▶ What is being asked
Pick out all lines in the listing holding the string "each" and copy them.

▶ Data segment
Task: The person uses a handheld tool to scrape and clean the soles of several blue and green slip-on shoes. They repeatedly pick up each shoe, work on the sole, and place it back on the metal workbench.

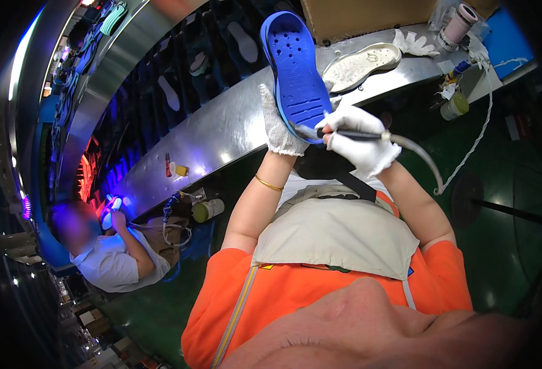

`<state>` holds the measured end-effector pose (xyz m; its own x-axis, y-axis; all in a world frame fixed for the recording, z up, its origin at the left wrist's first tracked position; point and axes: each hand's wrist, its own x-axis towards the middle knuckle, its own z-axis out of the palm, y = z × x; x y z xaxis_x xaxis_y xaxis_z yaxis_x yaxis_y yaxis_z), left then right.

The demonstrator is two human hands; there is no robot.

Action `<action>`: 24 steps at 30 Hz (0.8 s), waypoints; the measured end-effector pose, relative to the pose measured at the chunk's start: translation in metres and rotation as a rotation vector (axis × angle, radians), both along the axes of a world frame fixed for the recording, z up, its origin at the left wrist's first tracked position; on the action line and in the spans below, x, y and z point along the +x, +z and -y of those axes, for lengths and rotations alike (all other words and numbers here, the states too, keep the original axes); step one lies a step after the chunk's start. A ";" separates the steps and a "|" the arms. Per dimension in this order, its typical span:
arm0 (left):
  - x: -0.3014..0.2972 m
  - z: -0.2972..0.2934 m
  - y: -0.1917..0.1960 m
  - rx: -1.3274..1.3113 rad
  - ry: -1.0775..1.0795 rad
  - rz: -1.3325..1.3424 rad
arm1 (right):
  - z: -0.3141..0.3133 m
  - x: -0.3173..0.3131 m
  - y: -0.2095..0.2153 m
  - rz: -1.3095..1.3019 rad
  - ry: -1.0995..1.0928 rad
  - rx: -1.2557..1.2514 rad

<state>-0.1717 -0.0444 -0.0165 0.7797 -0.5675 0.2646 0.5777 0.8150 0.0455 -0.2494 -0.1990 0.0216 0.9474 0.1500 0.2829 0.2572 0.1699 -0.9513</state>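
My left hand (279, 130), in a knitted white glove, grips a blue shoe sole (294, 71) by its lower left edge. Small holes dot the sole's upper end and grooves cross its lower part. In my gloved right hand (363, 144) is a brush with a black handle (356, 134). Its tip (306, 131) lies at the sole's lower rim. A translucent hose (428, 161) runs from the handle's back end. Just beyond my hands, a whitish sole (360, 66) lies on the metal ledge (216, 130).
A conveyor carrying pale insoles (243, 42) runs beyond the ledge. A cardboard box (369, 18), a loose glove (413, 44) and a pinkish spool (458, 26) stand far right. A white cord (481, 132) hangs down there. At left, a co-worker (120, 261) sits by the line.
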 end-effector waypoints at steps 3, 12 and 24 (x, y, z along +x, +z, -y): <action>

▶ Answer to this problem
Task: The person uses a handheld tool to scrape and clean the soles of several blue and green slip-on shoes. They repeatedly pick up each shoe, work on the sole, and place it back on the metal workbench.
`<state>` holds the measured end-effector pose (xyz m; its own x-axis, y-axis; all in a world frame fixed for the recording, z up, its origin at the left wrist's first tracked position; point and axes: each hand's wrist, its own x-axis towards the middle knuckle, its own z-axis out of the palm, y = z × x; x y z xaxis_x xaxis_y xaxis_z yaxis_x yaxis_y yaxis_z), left then right.

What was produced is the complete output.